Instructions for the task →
Look through the data below for the line with "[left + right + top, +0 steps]" and the line with "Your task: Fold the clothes", then output those two and all lines in between, exactly as written.

(Stored data entries)
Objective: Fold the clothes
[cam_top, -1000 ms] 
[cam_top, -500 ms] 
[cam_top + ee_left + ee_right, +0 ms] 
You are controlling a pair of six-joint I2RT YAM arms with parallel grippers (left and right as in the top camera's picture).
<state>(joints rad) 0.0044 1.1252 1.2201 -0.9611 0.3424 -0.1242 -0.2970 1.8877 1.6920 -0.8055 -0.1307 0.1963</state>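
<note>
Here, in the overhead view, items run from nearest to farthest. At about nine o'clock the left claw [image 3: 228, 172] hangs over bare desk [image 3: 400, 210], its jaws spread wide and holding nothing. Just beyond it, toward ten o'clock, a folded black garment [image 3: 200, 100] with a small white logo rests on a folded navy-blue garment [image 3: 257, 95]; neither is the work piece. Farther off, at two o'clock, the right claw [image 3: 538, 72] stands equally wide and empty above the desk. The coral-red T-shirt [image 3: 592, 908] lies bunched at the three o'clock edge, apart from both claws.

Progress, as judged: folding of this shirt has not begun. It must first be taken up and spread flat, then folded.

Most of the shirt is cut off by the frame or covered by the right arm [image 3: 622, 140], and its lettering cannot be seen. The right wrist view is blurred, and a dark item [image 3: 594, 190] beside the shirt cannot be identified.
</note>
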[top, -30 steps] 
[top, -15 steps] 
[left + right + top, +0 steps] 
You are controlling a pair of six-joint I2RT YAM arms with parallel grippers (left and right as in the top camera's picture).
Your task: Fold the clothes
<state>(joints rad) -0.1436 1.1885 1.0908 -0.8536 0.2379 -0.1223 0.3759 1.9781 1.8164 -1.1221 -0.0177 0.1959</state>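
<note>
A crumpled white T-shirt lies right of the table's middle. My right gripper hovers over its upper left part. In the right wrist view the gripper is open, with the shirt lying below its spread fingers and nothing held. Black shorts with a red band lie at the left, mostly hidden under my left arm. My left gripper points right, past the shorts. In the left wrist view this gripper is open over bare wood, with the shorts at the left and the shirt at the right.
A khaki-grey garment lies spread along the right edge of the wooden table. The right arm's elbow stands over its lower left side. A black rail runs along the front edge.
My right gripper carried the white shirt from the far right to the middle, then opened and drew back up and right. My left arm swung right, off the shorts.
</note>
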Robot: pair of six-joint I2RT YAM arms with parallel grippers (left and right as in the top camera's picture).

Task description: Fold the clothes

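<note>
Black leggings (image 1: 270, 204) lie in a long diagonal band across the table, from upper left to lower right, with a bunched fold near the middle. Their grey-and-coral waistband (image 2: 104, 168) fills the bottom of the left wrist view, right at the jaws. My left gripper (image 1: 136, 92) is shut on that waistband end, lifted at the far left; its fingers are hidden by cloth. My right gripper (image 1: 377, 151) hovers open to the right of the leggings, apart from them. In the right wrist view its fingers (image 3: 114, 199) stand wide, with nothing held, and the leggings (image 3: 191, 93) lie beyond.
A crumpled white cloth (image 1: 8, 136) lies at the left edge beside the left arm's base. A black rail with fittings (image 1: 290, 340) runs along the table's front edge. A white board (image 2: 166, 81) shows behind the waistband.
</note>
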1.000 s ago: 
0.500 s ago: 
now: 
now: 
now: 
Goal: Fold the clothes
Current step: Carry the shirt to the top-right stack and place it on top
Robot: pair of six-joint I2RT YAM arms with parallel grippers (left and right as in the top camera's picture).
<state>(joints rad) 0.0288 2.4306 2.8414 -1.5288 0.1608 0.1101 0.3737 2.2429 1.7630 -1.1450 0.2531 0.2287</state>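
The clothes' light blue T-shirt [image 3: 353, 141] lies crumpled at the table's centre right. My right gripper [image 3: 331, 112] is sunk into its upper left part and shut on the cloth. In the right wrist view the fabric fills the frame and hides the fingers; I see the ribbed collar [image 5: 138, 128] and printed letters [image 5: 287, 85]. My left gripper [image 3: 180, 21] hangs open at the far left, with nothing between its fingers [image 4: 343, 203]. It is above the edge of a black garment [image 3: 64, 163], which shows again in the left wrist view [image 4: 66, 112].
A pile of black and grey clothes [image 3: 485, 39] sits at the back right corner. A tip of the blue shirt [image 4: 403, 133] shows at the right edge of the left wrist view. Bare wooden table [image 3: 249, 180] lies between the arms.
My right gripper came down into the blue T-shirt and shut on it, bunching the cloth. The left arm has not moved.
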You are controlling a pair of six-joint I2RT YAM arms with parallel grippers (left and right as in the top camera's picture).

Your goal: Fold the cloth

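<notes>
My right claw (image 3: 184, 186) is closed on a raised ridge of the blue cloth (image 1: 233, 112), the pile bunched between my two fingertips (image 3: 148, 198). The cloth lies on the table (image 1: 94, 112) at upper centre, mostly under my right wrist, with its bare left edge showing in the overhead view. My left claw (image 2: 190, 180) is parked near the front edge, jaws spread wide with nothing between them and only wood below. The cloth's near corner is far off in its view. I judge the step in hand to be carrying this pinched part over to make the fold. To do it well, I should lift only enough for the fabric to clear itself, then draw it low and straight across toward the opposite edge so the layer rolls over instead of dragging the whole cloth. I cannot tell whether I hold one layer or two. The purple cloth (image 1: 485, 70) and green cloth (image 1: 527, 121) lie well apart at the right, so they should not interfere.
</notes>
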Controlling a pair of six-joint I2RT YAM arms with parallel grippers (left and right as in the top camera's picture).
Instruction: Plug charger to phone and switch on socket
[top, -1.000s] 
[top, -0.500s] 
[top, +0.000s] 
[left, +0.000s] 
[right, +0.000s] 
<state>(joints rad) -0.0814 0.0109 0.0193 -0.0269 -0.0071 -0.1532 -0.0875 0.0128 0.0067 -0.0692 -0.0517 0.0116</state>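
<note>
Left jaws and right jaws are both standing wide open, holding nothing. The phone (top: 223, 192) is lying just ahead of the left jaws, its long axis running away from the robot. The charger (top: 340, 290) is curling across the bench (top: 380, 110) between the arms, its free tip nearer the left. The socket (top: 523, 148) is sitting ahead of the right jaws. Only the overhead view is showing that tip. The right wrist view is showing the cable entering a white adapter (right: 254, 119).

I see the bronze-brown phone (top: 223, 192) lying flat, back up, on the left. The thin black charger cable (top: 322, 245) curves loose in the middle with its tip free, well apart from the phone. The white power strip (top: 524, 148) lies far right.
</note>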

Answer for this exercise →
[left + right + top, +0 steps] 
You are controlling a pair of six-joint I2RT YAM arms with parallel grippers (left and right as in the top camera's picture).
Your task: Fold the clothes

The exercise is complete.